Collected material
○ ○ ○ ○ ○

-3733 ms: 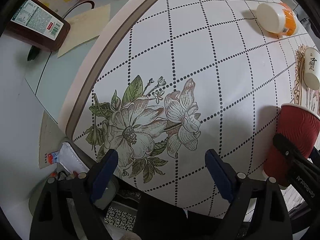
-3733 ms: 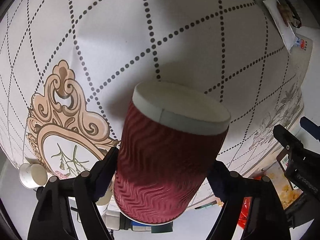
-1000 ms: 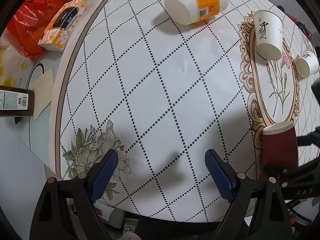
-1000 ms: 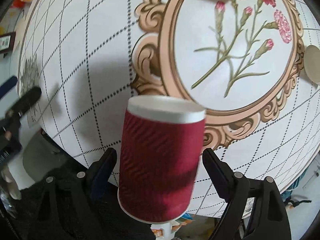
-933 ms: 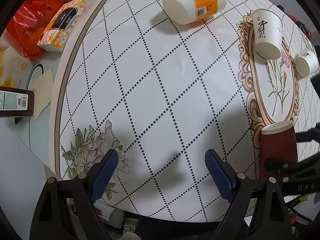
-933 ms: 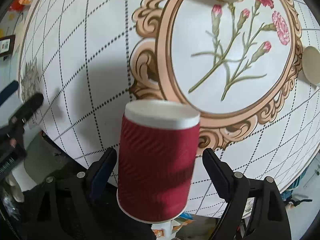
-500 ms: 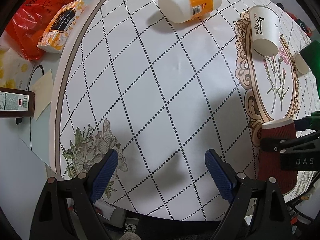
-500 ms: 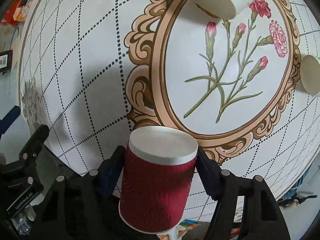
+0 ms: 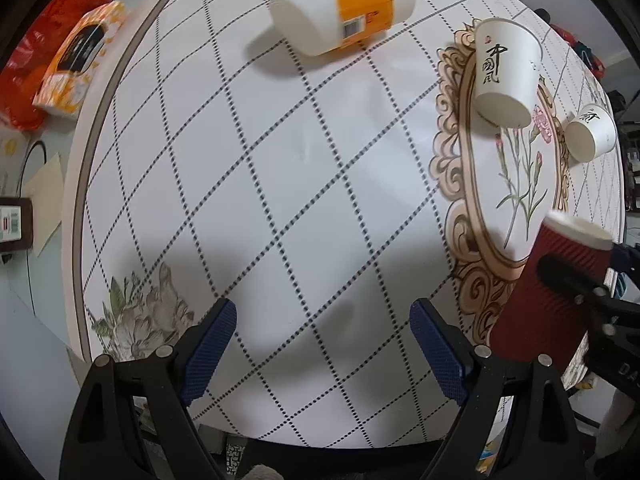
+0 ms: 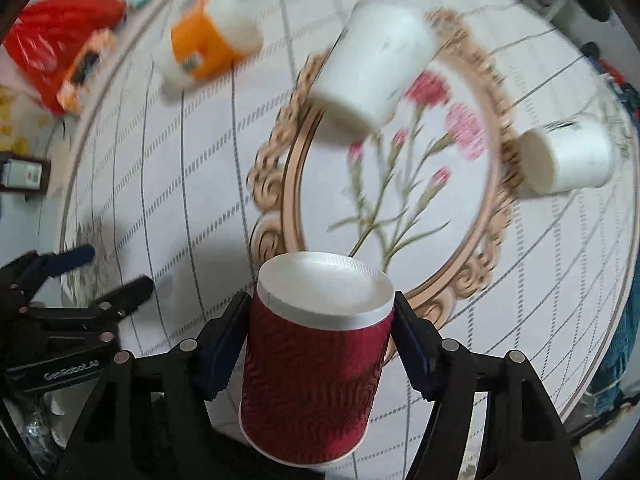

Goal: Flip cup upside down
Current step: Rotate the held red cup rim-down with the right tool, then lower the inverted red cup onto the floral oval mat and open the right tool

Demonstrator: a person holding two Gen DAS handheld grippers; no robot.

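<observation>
A dark red ribbed paper cup (image 10: 316,368) with a white end is held between the blue pads of my right gripper (image 10: 320,344), which is shut on its sides. The cup's white closed end points away from the camera, above the table's near edge by the ornate frame print. In the left wrist view the same cup (image 9: 548,296) shows at the right, tilted, with the right gripper's black finger (image 9: 568,280) across it. My left gripper (image 9: 322,344) is open and empty above the tablecloth (image 9: 280,168).
A tall white paper cup with black lettering (image 9: 504,72) and a smaller white cup (image 9: 590,132) lie on the flower print. An orange-and-white container (image 9: 344,12) lies on its side at the back. A snack pack (image 9: 76,60) and a red bag (image 9: 24,52) sit far left.
My right gripper closed onto the red cup and swung with it, so the view now looks across the table. The left gripper barely moved.
</observation>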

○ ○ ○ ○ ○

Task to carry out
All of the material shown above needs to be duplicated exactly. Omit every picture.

Solution to the problem
-3733 ms: 
-3733 ms: 
-1000 ms: 
-1000 ms: 
-933 ms: 
-933 ms: 
-500 ms: 
-500 ms: 
+0 ms: 
+0 ms: 

Goal: Flip cup upside down
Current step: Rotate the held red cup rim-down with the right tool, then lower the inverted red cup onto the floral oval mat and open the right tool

Demonstrator: a person holding two Gen DAS handheld grippers; no robot.

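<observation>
A dark red ribbed paper cup (image 10: 316,368) with a white end is held between the blue pads of my right gripper (image 10: 320,344), which is shut on its sides. The cup's white closed end points away from the camera, above the table's near edge by the ornate frame print. In the left wrist view the same cup (image 9: 548,296) shows at the right, tilted, with the right gripper's black finger (image 9: 568,280) across it. My left gripper (image 9: 322,344) is open and empty above the tablecloth (image 9: 280,168).
A tall white paper cup with black lettering (image 9: 504,72) and a smaller white cup (image 9: 590,132) lie on the flower print. An orange-and-white container (image 9: 344,12) lies on its side at the back. A snack pack (image 9: 76,60) and a red bag (image 9: 24,52) sit far left.
My right gripper closed onto the red cup and swung with it, so the view now looks across the table. The left gripper barely moved.
</observation>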

No further output is required for this answer.